James Love IV, Kincheloe’s attorney, said his client was wrongfully prosecuted and performed the work he was hired to do.
Full Article and Source:
Elderly Woman in VA Cheated Out of Savings by Lawyer She Trusted, Family Alleges
4 comments:
There's got to be big time, to teach others not to do the same thing.
You could knock me over with a feather to learn that Kincheloe did this.
If Kincholoe's this crooked, what in God's name are the lawyers that we already KNOW are crooked up to? Where were the Commissioner of Accounts and the Judge? What took the Virginia State Bar so long to take some meaningful action? How many complaints to Adult Protective Services were swept under the rug based on false accusations against the family and intervention from assorted bigwigs? How many lawyers had a good laugh in courtroom hallways that anyone would dare to accuse Kincheloe?

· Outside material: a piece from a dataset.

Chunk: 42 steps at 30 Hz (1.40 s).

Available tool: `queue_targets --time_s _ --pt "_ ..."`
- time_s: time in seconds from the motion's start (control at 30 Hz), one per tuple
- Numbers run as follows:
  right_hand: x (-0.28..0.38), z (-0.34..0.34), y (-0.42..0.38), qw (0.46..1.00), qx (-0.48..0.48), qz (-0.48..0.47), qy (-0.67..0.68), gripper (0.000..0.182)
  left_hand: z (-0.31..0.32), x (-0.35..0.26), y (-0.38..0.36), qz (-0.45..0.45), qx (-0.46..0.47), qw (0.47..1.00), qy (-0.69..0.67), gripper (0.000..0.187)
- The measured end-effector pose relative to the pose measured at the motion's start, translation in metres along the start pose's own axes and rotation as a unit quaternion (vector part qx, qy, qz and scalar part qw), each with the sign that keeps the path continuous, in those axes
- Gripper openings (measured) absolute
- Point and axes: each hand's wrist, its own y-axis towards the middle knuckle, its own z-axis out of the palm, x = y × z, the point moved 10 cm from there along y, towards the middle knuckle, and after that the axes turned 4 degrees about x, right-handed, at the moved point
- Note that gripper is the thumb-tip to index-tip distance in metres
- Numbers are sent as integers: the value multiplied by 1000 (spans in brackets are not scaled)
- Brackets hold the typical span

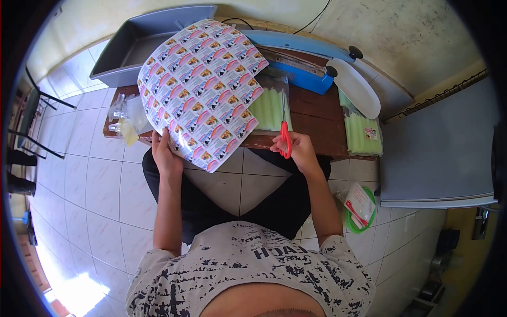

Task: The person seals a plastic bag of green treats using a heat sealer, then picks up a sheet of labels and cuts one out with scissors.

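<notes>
My left hand [167, 154] grips the lower left edge of a large sheet of printed labels [203, 87], thumb on top. The sheet bends upward over the table, and its right edge is stepped where pieces are gone. In my right hand [299, 150] is a pair of scissors [285, 138] with red handles, blades pointing up and away from me. The scissors are apart from the sheet, to its right. Behind the blades lies a clear plastic pack of pale green sticks [269, 108], partly hidden by the sheet.
On the brown table [314, 119] stand a grey tray [119, 58], a blue bag sealer [303, 74] and a white oblong dish [355, 87]. A labelled green pack [363, 134] lies at the right end, crumpled plastic [127, 116] at the left. A green basket [362, 214] sits on the floor.
</notes>
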Motion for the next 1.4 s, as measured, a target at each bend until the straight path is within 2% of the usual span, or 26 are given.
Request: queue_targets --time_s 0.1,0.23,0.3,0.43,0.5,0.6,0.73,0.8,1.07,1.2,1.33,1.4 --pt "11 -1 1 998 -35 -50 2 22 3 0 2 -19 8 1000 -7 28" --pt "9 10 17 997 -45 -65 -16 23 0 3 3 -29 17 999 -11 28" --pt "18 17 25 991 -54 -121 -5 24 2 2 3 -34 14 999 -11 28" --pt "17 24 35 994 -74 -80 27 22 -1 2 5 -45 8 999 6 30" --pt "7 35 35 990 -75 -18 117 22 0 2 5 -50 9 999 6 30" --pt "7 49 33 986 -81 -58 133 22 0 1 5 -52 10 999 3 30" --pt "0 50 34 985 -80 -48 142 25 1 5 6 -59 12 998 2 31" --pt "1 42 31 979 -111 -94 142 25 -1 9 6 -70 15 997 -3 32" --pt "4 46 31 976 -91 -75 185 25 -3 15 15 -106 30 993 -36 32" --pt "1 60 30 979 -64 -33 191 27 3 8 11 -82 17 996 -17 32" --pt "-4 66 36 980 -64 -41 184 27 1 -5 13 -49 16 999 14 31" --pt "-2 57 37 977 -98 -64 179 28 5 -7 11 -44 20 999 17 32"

When all you need to run an organized crime ring is a law license and some good ol' boy juju, what hope is there for the innocent, vulnerable elderly and disabled who just need a little help from that last, lonely honest lawyer?
NO ONE is safe. It took five years to bring these egregious crimes to a halt, and even then Kincheloe was permitted to enter an Alford plea.
Shameful.
Surely the family has this sob in the corner and he's going to jail at least.
I agree the crook and liar got away soft deal avoiding pleading guilty great keep enabling the crooks. How many lawyers are doing the same thing? How many have done this got away with their crimes as the saying goes 'laffing' all the way to their stash of cash. Shameful disgraceful 5 years to figure this out ~~ really?